Regaining a sense of purpose in a world that never pauses

Man silhouetted against a lightshow in the background

Photo Courtesy: pikisuperstar on Freepik

We are part of a system that requires us to consistently be connected to others, which, in exchange, makes us so accessible to them. Having so much digital access has become second nature to us, but if we all stopped to reflect for just a second, we could recognize that being connected doesn't mean being in touch with our true sense of self. Being centered in the present moment and being self-reflective has become rare. This fast-paced digital environment molds how we create, recharge, and discover our purpose, and we should work on regaining that feeling once again until we become one with the digital world.

As a student, I have constantly felt the digital world draining a piece of my identity. I used to obsessively scroll through social media, thinking that the people I saw on there were the key to my journey of growth. In reality, I was trying to shape myself into others on the internet, criticizing myself, and feeling that my self-worth was becoming dust. Doubting who I was and who I wanted to become. At times, I still catch myself comparing, but I try my best to stop and reflect. It’s easier said than done, but it’s something one has to work towards.  
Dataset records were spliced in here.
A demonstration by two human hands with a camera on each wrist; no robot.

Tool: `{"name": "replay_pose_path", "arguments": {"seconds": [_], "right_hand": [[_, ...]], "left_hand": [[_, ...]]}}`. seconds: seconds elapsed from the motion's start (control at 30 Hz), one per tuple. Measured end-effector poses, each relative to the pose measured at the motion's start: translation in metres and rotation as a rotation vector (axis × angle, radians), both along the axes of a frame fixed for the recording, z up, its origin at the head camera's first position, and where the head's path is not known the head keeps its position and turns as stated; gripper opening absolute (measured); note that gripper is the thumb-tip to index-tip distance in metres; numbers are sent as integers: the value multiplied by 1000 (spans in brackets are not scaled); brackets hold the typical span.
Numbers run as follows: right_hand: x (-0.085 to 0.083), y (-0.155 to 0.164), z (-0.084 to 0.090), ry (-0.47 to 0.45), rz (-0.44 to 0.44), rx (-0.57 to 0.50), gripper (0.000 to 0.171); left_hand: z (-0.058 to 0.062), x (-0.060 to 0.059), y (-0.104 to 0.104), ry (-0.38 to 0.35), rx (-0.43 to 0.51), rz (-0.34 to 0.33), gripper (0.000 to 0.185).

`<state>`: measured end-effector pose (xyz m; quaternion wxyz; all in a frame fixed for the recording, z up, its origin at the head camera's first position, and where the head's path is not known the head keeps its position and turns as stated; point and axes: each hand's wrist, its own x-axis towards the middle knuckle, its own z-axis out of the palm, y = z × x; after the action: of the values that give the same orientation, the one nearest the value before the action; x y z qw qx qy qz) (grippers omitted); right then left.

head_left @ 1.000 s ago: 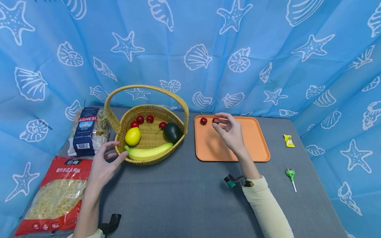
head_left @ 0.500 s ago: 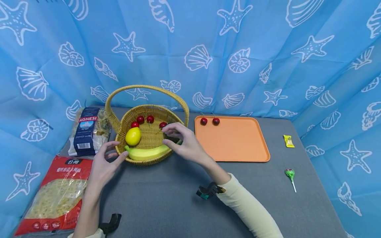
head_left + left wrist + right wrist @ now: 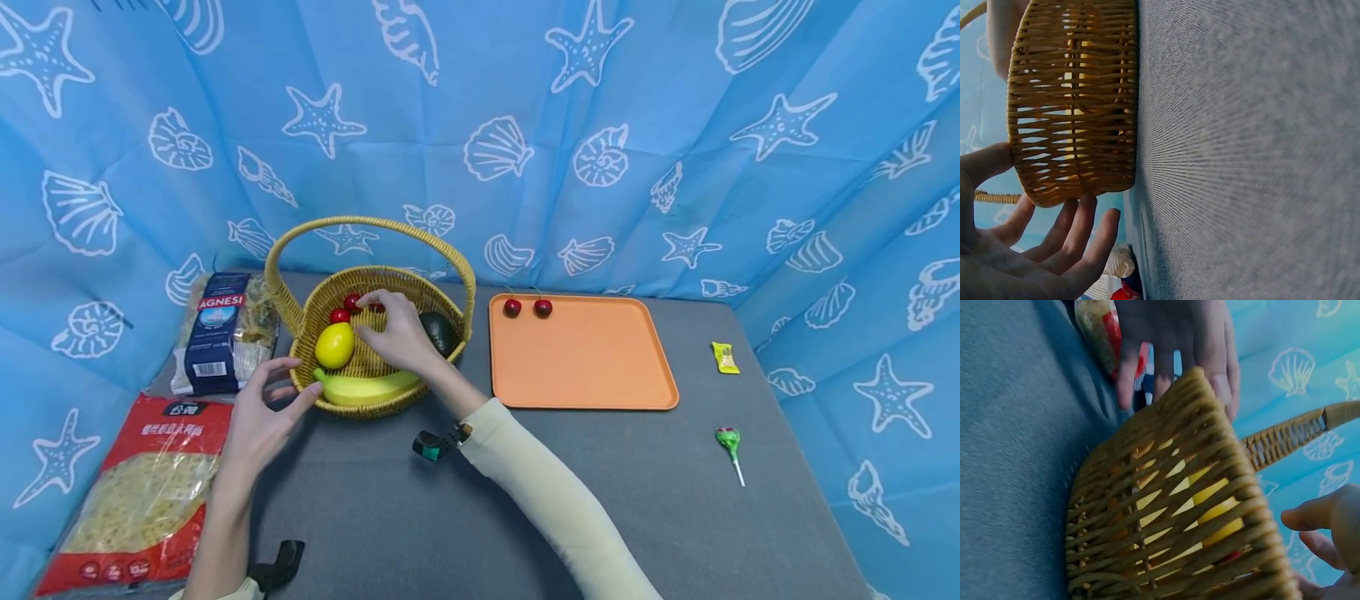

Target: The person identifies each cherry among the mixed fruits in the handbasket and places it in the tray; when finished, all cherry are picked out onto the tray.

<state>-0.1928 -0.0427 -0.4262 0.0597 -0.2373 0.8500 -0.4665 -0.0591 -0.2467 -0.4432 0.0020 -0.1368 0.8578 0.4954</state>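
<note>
A wicker basket [image 3: 442, 292] with a tall handle holds a lemon [image 3: 335, 345], a banana [image 3: 367, 389], an avocado [image 3: 438, 333] and several cherries [image 3: 340, 316]. My left hand [image 3: 262, 417] holds the basket's left end, thumb and fingertips against the weave in the left wrist view. Inside the basket, my right hand [image 3: 401, 333] reaches over from the right, thumb and fingers apart. Its fingertips are right at a cherry near the back wall; the hand hides part of the basket's inside. Two cherries [image 3: 543, 307] lie at the back left of the orange tray [image 3: 585, 396].
Left of the basket are a blue-labelled pasta bag [image 3: 217, 333] and a red pasta bag [image 3: 142, 492]. A yellow wrapped candy [image 3: 725, 357] and a green lollipop [image 3: 729, 442] lie at the right. A blue curtain [image 3: 480, 83] hangs behind the grey table [image 3: 480, 517].
My right hand has left a cherry on the tray beside the other one, then moved left into the basket. The left hand stays at the basket's end.
</note>
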Motion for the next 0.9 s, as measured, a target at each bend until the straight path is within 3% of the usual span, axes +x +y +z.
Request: {"name": "replay_pose_path", "arguments": {"seconds": [0.47,0.7,0.9], "right_hand": [[-5,-14,-9,-40,-37,43,29],[-5,-15,-8,-28,30,82,28],[-5,-10,-8,-103,74,95,31]], "left_hand": [[0,1,-1,8,10,-7,66],[0,2,-1,5,9,-8,66],[0,1,0,11,-2,-2,66]]}}
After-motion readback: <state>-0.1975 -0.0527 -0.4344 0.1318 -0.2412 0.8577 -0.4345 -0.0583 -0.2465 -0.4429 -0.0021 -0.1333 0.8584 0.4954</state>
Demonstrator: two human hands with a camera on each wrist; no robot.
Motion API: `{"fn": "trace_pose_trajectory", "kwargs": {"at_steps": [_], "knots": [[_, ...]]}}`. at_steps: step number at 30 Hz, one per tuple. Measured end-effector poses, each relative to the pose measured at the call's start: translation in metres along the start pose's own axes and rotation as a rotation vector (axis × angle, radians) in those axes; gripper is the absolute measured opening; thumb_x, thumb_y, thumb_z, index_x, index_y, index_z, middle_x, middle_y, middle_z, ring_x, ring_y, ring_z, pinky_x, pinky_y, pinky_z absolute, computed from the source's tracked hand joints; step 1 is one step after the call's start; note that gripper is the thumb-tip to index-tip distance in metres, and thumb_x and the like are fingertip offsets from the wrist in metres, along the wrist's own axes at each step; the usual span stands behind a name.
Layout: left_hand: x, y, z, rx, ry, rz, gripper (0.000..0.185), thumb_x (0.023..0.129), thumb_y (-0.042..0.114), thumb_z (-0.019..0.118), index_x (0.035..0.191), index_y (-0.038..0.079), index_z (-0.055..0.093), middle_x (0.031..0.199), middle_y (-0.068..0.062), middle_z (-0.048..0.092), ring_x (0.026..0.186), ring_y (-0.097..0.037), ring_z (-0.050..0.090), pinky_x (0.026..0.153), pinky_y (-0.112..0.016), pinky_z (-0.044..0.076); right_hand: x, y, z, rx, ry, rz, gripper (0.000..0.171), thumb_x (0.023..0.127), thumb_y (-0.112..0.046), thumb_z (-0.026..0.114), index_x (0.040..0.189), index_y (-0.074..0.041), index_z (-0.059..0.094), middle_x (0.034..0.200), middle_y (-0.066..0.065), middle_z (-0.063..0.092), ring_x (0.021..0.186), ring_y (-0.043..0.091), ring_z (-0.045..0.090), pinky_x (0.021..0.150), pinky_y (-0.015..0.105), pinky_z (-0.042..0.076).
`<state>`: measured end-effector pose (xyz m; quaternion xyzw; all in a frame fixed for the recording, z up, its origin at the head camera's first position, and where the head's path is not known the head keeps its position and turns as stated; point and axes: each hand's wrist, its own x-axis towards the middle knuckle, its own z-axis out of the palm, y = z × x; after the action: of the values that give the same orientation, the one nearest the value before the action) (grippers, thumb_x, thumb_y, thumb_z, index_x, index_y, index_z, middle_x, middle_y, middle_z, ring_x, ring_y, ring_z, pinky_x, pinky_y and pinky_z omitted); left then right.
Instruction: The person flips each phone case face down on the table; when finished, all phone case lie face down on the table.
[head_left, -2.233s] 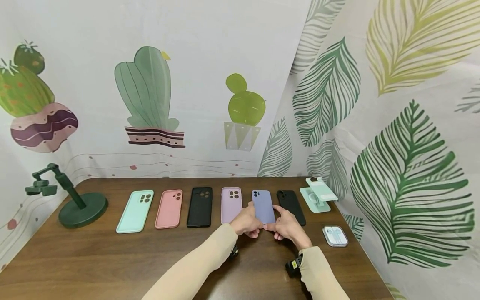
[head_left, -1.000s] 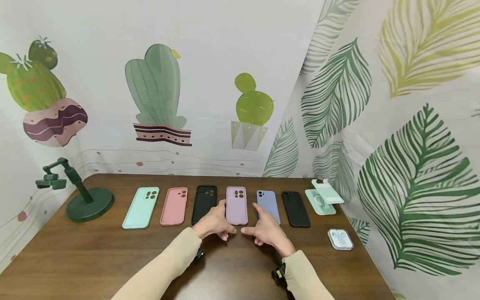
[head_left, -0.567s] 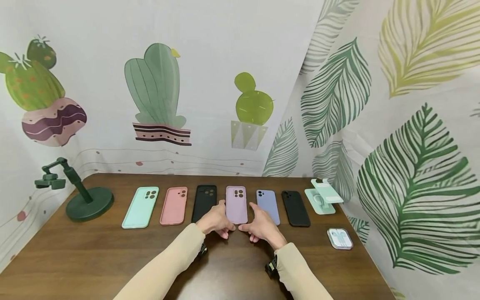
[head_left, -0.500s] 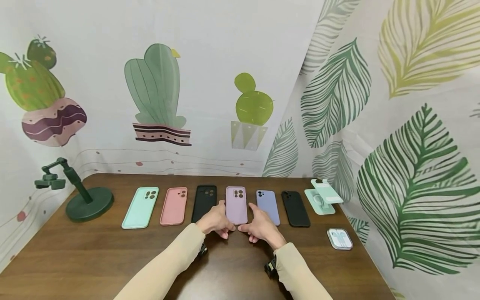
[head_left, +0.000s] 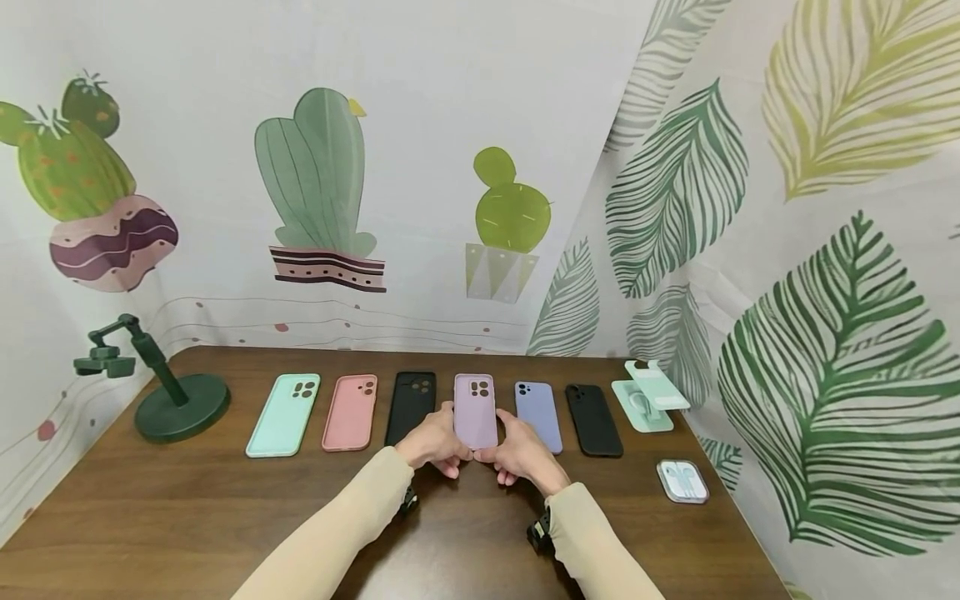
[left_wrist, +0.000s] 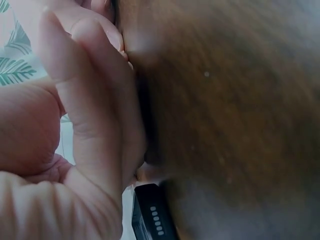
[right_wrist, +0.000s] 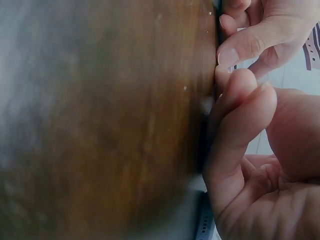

For example, I still have a horrible habit that I’m still trying to break, where the first thing I do in the morning is check my phone, stay on it for ten minutes (or even thirty), and then finally start my day. I feel like I've immersed myself in a Black Mirror episode, and soon enough, I’ll become a phone too. The effortlessness of this connection is, quite honestly, terrifying. I try my best to self-reflect, but I still struggle to detach myself from the digital world. Though I still have to keep pushing towards stopping this pattern. 

Even when I walk into my classes, and the professor is speaking, some of us will be texting a friend or scrolling through social media. When this accessibility first started booming, it was something we celebrated, but in the present day, this connectivity consumes so many of us, and in those silent times in between all of those notifications that pop up on our phones, it should be acknowledged how we are slowly forgetting how to be in touch with our own selves. 

There is a contrast when it comes to being accessible and truly being in the present moment. Personally, I argue that we have misinterpreted accessibility with actual personal intimacy. What I mean by this is how a friend can go on to text me at 3:00 AM while I get notifications from my professors at 11:00 PM on a Sunday, and honestly, it’s awful to see because it feels as if we are forever ON, always active, and no intimacy comes with that, just a fatigue of the self. 

To be fully available to the digital world makes being available to yourself rare. I look around, and it seems as if some of us have sold our souls to the digital world, having traded the richness that comes from self-reflection, just for a piece of digital visibility. We go on to consistently adjust and respond to this environment while slowly losing our willingness to sit and tune into our internal selves. The sense of self has now become a profile that so many of us run after, pursuing a persona that leaves our souls behind.  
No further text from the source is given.